The electrodepositions were performed with a 2-channel
BiStat from BioLogic Science Instruments. The 700-nm-thick
titanium contact layer was sputtered by the AJA sputter
system (350 watts, 3 mTorr Ar plasma). The 100-nm-
thick gold contact layer was sputtered by Denton Desk
sputter system DESK III (50% Setpoint, 50 mTorr Ar
plasma, 10 min).
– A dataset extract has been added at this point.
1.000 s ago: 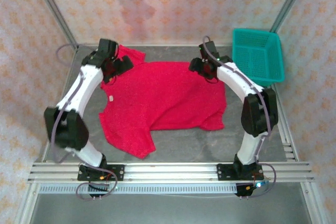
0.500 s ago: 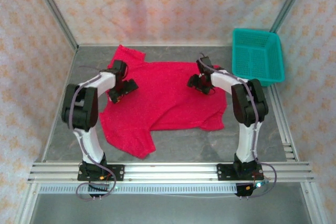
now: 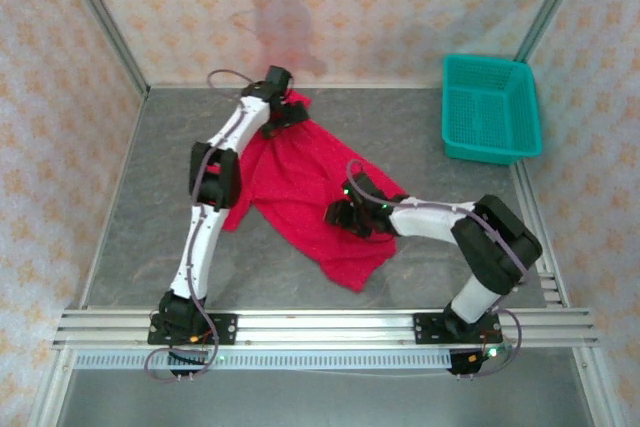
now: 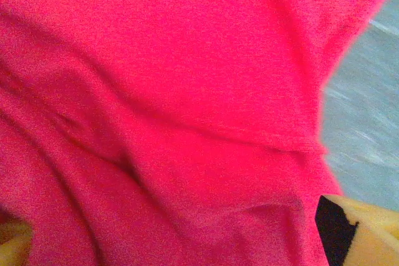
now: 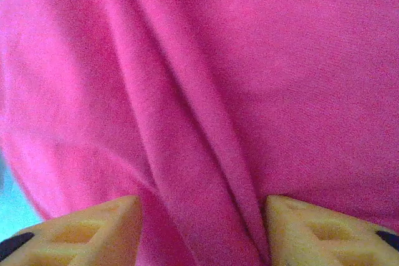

Scanning electron micrographs (SEM)
were taken in a Hitachi SU70 SEM, and transmission
electron micrographs (TEM) were taken in a JEOL 2100F
Field Emission TEM. The energy dispersive X-ray
spectroscopic (EDS) analysis was taken by the INCAx-
sight EDS system from Oxford Instruments. Microtomed
samples were mounted in Spur epoxy resin and cut with
an American Optical ULTRACUT microtome at room
temperature.
The two-step electrodeposition method is shown in Fig. 1a.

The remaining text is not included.